Dutch populist Geert Wilders believes it would be “undemocratic” for Prime Minister Mark Rutte to exclude him from coalition talks after his Freedom Party advanced from the third- to the second-largest party in the Netherlands.
Bloomberg reports that Rutte is having Edith Schippers, the Liberal health minister, relay informal coalition proposals to the Christian Democrats and the centrist, europhile, D66 party.
Wilders wants Rutte to consider a more conservative platform, which would include the Christian Democrats but also the 50Plus party, which gives a voice to older voters, and the Reformed Political Party (SGP), which has a focus on preserving the country’s Protestant heritage, as well as the populist Forum for Democracy.
However, with polls originally having pointed to the Freedom Party becoming the largest political grouping in the country, much of the mainstream press spun Wilders’s advances as a defeat for the so-called “Far Right”.

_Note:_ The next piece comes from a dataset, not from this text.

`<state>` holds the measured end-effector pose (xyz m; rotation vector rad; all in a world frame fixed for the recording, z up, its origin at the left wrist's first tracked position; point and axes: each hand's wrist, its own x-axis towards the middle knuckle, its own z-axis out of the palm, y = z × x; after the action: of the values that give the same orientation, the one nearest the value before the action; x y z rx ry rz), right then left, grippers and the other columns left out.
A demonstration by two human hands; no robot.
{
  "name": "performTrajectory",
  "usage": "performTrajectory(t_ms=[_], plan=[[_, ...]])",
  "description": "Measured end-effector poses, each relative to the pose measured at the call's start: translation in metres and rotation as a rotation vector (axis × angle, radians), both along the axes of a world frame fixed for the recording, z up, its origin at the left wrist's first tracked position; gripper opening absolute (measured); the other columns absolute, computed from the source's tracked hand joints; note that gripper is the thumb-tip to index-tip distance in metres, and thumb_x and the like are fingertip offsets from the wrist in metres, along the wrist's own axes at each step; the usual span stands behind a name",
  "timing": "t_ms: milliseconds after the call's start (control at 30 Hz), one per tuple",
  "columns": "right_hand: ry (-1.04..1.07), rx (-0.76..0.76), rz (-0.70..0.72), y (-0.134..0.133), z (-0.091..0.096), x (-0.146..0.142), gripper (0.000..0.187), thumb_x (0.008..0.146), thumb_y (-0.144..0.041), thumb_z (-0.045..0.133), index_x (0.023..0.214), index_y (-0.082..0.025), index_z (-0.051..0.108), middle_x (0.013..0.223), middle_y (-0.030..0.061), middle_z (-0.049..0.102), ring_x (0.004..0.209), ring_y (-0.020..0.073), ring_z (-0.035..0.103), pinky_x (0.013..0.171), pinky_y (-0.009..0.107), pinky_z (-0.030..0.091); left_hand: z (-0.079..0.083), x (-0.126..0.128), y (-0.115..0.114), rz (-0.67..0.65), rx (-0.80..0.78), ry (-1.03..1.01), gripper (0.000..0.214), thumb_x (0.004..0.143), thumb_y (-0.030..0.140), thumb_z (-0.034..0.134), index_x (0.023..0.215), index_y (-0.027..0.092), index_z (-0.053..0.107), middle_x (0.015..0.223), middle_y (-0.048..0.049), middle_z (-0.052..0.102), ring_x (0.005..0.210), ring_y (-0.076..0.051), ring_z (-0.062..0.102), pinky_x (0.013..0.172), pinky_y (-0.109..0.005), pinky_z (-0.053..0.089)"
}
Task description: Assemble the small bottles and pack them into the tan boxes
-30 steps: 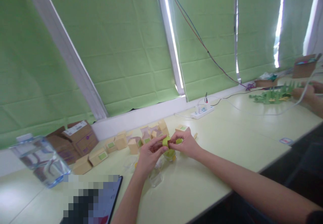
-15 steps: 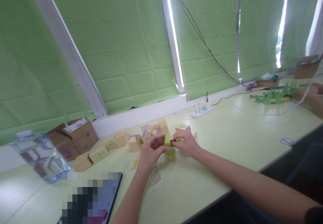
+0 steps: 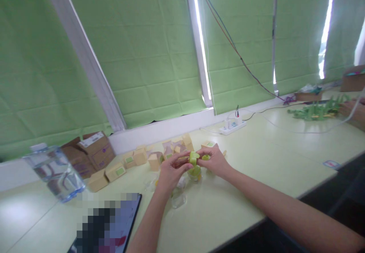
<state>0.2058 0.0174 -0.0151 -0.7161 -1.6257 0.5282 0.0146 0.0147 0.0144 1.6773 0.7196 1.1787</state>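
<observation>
Between my two hands is a small light-green plastic piece [image 3: 194, 158], its exact kind too small to make out. My left hand [image 3: 172, 171] grips it from the left, thumb and fingers closed. From the other side, the closed fingertips of my right hand [image 3: 212, 161] hold it as well; a bit of green shows near that palm. Just below the fingers sits a clear container with green and yellow in it [image 3: 195, 173]. Clear plastic packaging [image 3: 178, 200] lies on the table beside my left wrist.
Several small tan boxes [image 3: 155, 161] stand behind my hands. At left are a large water bottle [image 3: 57, 175], a brown carton [image 3: 97, 150] and a dark-edged, partly blurred screen [image 3: 114, 222]. A white power strip [image 3: 233, 127] lies farther back. Green parts [image 3: 313, 111] lie near another person's hand at right.
The whole scene has shifted slightly right as the camera turned. My hands keep their hold on the green piece, which appears slightly turned.
</observation>
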Motion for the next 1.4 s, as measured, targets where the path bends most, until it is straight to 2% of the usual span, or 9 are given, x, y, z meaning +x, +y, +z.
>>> performTrajectory(t_ms=[267,400,500,667,900,1067,1133,1233,1400], plan=[[0.055,-0.099,0.077,0.007,-0.009,0.001,0.018,0.068,-0.029,0.078,0.081,-0.018,0.079,0.074,0.0028,0.074,0.069,0.0184,0.066,0.066,0.028,0.053,-0.008,0.004,0.002,0.071,0.069,0.04,0.042,0.059,0.019,0.085,0.099,0.016,0.071,0.099,-0.0072,0.076,0.091,-0.023,0.072,0.087,-0.038,0.056],[0.09,-0.115,0.125,0.009,-0.011,0.0,0.019,0.068,-0.031,0.079,0.081,-0.018,0.078,0.074,0.0035,0.074,0.071,0.0199,0.068,0.069,0.03,0.054,-0.007,0.004,0.001,0.118,0.088,0.043,0.033,0.057,0.018,0.086,0.084,0.016,0.067,0.088,-0.004,0.076,0.085,-0.02,0.072,0.082,-0.034,0.056],[0.12,-0.127,0.143,0.009,-0.009,-0.004,0.018,0.069,-0.031,0.078,0.082,-0.018,0.078,0.074,0.0032,0.074,0.071,0.0198,0.068,0.069,0.031,0.055,-0.004,0.001,0.001,0.116,0.088,0.063,0.026,0.063,0.023,0.083,0.082,0.015,0.067,0.085,-0.0038,0.075,0.08,-0.018,0.071,0.075,-0.029,0.056],[0.109,-0.099,0.123,0.007,-0.006,-0.006,0.018,0.073,-0.032,0.077,0.086,-0.02,0.078,0.078,0.0027,0.074,0.073,0.0194,0.068,0.071,0.03,0.054,0.001,-0.002,0.002,0.129,0.136,0.092,0.019,0.077,0.031,0.073,0.086,0.015,0.069,0.088,-0.0055,0.074,0.082,-0.016,0.069,0.073,-0.025,0.053],[0.004,-0.061,0.055,0.007,-0.006,0.001,0.022,0.077,-0.033,0.073,0.093,-0.019,0.076,0.085,0.0047,0.074,0.074,0.0185,0.064,0.071,0.031,0.052,-0.007,0.003,0.003,0.115,0.136,0.1,0.021,0.079,0.034,0.07,0.087,0.014,0.066,0.095,-0.008,0.074,0.084,-0.018,0.071,0.077,-0.028,0.055],[0.044,-0.063,-0.003,0.007,-0.004,0.003,0.024,0.08,-0.039,0.07,0.09,-0.017,0.069,0.08,0.0039,0.07,0.068,0.0159,0.062,0.066,0.029,0.05,-0.008,0.003,0.004,0.155,0.153,0.098,0.021,0.08,0.035,0.067,0.087,0.015,0.063,0.087,-0.0055,0.074,0.082,-0.017,0.072,0.075,-0.026,0.056],[0.094,-0.064,-0.031,0.004,-0.002,0.003,0.027,0.086,-0.043,0.062,0.096,-0.018,0.065,0.082,0.0034,0.068,0.071,0.015,0.061,0.064,0.027,0.049,-0.008,0.003,0.003,0.193,0.164,0.122,0.02,0.082,0.034,0.065,0.088,0.016,0.062,0.083,-0.0044,0.072,0.077,-0.017,0.072,0.07,-0.025,0.056],[0.092,-0.063,0.009,-0.002,0.002,0.003,0.035,0.091,-0.045,0.055,0.115,-0.021,0.058,0.102,0.0059,0.066,0.079,0.0148,0.061,0.064,0.026,0.05,-0.008,0.004,0.0,0.233,0.241,0.192,0.017,0.084,0.033,0.063,0.089,0.016,0.061,0.086,-0.0047,0.071,0.077,-0.017,0.071,0.069,-0.025,0.056],[-0.137,-0.02,0.098,-0.009,0.005,-0.001,0.046,0.083,-0.043,0.067,0.123,-0.022,0.057,0.113,0.0074,0.064,0.084,0.0167,0.063,0.069,0.028,0.054,-0.007,0.005,-0.003,0.258,0.447,0.325,0.013,0.088,0.029,0.058,0.093,0.017,0.061,0.093,-0.0057,0.069,0.081,-0.016,0.069,0.075,-0.028,0.054]])
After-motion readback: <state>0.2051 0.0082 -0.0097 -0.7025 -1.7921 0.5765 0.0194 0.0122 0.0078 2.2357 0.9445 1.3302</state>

Rutte described the results in those terms, despite his own party losing seats and a significant number of supporters. “The Netherlands, after Brexit, after the American elections, said ‘stop’ to the wrong kind of populism,” he declared.
Wilders, however, has been consistently upbeat, declaring that “the fight against islamization and the EU will be tougher, stronger and far more effective now, [with the PVV] being the second strongest political power” in the Netherlands.
It seems unlikely that Rutte will be persuaded to come to the negotiating table, having vowed he would never work with Wilders after comments he made about Moroccan criminals.
Rutte doubled down on this pledge in a pre-election debate, claiming: “Since [the Moroccan comments] you have radicalised still further by saying the mosques will close and you will remove Qur’ans from people’s homes.”
“I will not work with a politician like that, either in government or with a supporting deal. Not ever, ever,” Rutte said.